Problem to work on
Gather all lines in the records below that include the word "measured".

Saved data entries:
---

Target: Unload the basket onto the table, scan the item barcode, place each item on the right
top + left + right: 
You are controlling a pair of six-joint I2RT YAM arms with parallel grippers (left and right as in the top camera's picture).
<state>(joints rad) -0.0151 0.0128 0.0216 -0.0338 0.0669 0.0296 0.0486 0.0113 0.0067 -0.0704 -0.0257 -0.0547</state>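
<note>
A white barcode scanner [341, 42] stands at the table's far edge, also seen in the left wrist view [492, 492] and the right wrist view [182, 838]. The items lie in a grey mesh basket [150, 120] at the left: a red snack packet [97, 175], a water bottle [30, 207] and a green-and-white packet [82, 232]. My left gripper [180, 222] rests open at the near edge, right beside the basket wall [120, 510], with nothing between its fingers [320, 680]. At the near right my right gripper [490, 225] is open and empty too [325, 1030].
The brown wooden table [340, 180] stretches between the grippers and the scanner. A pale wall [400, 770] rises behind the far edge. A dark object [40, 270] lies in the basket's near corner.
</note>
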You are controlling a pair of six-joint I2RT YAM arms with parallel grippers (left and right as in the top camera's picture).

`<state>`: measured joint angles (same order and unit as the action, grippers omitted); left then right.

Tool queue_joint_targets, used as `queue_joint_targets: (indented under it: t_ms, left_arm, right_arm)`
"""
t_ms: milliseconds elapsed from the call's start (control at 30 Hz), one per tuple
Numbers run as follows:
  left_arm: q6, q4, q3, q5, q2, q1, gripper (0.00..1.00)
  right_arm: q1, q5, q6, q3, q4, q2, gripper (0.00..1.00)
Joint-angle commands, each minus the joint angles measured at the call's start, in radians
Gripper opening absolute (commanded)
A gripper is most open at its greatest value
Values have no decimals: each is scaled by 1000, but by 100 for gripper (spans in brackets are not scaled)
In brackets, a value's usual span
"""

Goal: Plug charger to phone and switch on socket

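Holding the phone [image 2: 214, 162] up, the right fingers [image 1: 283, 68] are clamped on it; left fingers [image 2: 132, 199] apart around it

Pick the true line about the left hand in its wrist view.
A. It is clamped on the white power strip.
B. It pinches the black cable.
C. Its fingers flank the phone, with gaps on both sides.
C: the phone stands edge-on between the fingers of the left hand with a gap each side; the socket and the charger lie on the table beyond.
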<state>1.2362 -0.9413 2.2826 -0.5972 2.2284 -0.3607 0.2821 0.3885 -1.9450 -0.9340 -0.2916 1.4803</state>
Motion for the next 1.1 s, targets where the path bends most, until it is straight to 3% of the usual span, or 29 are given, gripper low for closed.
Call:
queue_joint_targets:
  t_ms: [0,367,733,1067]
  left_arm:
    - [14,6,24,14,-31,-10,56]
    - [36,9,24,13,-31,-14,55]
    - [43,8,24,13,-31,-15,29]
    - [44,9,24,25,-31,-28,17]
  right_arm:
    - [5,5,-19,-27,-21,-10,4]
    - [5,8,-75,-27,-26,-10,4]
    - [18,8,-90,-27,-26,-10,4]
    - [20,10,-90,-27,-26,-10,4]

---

Task output
`<state>`: measured joint angles (same order and unit as the action, grippers omitted); left then right.
Joint-angle commands, each minus the joint angles measured at the call's start, in radians

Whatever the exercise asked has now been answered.